Reproduce exactly the line with "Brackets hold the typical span" and all the lines beneath it, stopping only at the end of the material.

★ ★ ★ ★ ★ ★ ★

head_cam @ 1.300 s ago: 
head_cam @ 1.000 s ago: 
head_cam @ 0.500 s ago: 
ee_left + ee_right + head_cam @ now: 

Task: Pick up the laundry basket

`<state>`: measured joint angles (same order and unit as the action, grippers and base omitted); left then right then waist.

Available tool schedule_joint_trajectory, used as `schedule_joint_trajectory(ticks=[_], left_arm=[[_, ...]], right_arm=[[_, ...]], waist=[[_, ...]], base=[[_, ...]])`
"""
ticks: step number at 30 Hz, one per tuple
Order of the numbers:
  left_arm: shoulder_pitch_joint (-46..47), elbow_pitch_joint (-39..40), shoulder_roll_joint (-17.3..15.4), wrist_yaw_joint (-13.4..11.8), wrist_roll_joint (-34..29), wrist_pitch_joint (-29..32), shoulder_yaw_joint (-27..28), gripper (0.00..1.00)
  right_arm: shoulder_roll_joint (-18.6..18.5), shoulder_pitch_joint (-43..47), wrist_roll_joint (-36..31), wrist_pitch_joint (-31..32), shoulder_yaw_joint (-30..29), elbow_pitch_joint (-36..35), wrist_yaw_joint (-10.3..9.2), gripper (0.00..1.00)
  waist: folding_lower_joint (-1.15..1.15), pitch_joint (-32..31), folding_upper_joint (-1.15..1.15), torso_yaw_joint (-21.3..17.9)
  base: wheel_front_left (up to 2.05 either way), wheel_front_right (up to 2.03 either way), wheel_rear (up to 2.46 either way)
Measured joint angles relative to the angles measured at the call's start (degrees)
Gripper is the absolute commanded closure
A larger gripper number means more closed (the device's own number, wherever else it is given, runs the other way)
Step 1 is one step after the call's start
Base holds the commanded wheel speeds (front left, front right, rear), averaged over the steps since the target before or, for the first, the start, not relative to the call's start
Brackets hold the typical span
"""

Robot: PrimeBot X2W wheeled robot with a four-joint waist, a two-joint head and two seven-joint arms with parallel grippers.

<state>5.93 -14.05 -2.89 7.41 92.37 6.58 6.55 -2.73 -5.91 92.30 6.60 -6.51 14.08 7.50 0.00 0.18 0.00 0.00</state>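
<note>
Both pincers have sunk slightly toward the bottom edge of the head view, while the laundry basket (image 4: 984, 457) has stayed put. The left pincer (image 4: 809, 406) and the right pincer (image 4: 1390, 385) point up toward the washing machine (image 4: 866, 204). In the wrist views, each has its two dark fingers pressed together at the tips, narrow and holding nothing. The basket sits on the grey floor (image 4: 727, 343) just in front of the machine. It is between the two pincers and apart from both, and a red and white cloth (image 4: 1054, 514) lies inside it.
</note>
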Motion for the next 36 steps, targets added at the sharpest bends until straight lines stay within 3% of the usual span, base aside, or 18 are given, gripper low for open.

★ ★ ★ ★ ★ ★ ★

» Task answer
Brackets hold the typical span
"""

Robot: PrimeBot X2W wheeled robot with a four-joint waist, a two-joint head and two seven-joint arms with parallel grippers.

<state>5.93 -14.05 -2.89 7.41 92.37 6.58 6.55 -2.73 -5.91 92.30 6.60 -6.51 14.08 7.50 0.00 0.18 0.00 0.00</state>
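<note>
Both pincers have sunk slightly toward the bottom edge of the head view, while the laundry basket (image 4: 984, 457) has stayed put. The left pincer (image 4: 809, 406) and the right pincer (image 4: 1390, 385) point up toward the washing machine (image 4: 866, 204). In the wrist views, each has its two dark fingers pressed together at the tips, narrow and holding nothing. The basket sits on the grey floor (image 4: 727, 343) just in front of the machine. It is between the two pincers and apart from both, and a red and white cloth (image 4: 1054, 514) lies inside it.
</note>
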Motion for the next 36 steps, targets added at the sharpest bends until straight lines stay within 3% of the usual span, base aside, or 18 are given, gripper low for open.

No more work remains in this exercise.